Ce sont deux frères qui se rendaient à leur jardin potager situé derrière leur habitation qui ont fait la macabre découverte. L'un d'eux a témoigné en ces termes : "Mon frère et moi allions au jardin sarcler comme d'habitude, quand j'ai subitement senti une mauvaise odeur, je me suis dit que c'était sûrement un animal en décomposition dans les parages. J'ai été persuadé après que ce n'était pas l'odeur d'un chien pourri mais celle d'une personne morte".
Après quelques recherches, les deux jeunes gens apercevront un gros sac fermé dont ils s'approcheront. En l'ouvrant, apparaîtront en premier les pieds. C'est ainsi qu'ils ont réalisé qu'il s'agissait d'une jeune fille.
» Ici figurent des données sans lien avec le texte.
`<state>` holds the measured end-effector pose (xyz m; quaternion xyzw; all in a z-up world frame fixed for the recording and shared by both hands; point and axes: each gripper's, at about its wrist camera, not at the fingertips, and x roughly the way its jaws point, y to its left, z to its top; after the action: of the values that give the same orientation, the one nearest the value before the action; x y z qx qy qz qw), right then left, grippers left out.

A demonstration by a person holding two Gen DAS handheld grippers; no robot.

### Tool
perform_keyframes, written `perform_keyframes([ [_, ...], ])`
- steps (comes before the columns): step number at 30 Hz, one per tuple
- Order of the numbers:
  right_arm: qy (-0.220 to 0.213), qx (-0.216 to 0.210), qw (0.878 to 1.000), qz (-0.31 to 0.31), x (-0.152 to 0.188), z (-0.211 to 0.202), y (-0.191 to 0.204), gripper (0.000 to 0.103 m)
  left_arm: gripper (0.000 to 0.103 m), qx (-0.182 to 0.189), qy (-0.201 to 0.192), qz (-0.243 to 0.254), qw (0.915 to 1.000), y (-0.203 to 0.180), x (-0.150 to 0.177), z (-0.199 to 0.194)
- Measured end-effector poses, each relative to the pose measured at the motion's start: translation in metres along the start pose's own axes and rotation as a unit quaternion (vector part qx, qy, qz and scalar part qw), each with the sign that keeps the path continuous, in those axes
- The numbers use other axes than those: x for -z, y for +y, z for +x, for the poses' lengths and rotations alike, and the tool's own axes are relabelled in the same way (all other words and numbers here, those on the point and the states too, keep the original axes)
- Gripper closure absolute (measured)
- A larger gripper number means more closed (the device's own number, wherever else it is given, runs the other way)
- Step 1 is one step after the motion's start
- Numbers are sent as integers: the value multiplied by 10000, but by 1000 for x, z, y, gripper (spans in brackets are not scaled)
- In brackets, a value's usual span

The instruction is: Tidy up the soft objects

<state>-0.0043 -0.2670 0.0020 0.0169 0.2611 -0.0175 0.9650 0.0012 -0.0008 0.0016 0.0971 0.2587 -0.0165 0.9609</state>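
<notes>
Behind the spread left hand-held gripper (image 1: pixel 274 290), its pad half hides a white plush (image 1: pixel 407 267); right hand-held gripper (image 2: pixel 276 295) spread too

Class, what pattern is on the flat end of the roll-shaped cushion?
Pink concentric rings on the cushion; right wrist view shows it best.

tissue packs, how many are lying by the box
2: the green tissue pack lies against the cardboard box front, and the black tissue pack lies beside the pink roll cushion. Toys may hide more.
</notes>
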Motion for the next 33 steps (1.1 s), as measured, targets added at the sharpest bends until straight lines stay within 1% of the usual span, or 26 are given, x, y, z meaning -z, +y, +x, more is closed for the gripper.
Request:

Alors, ils vont alerter tout le quartier.
La population se chargera à son tour d'appeler la police qui est venue faire le constat tout en laissant le corps a l'endroit où il a été découvert. Une habitante du quartier explique: "Nous avons remarqué que ses yeux étaient vraiment enflés et qu'elle avait été torturée avant d'être tuée. Il manquait certaines parties du corps, vraisemblablement prélevées notamment les bouts de sein et le sexe".
Elle ajoutera qu'ils. ont pris le soin d'appeler les sapeurs pompiers pour leur demander de venir enlever le corps. Ces derniers, précisera notre témoin, ont répondue ce n'était pas, leur travail. Jusqu'à lundi à 19 H, avons-nous constaté, le corps se trouvait encore sur les lieux. Une odeur pestilentielle envahissant progressivement la zone concernée.
Les populations avaient menacé de déposer ce cadavre sur la voie publique si rien n'était fait jusqu'à lundi 6 septembre 2004 à 17H, dernier délai. Aux dernières nouvelles, on indique que le corps a été enlevé lundi dans la nuit.
Face à cette recrudescence du crime dans notre capitale, il est grand temps de trouver des solutions durables pour y remédier. Le plus tôt sera le mieux.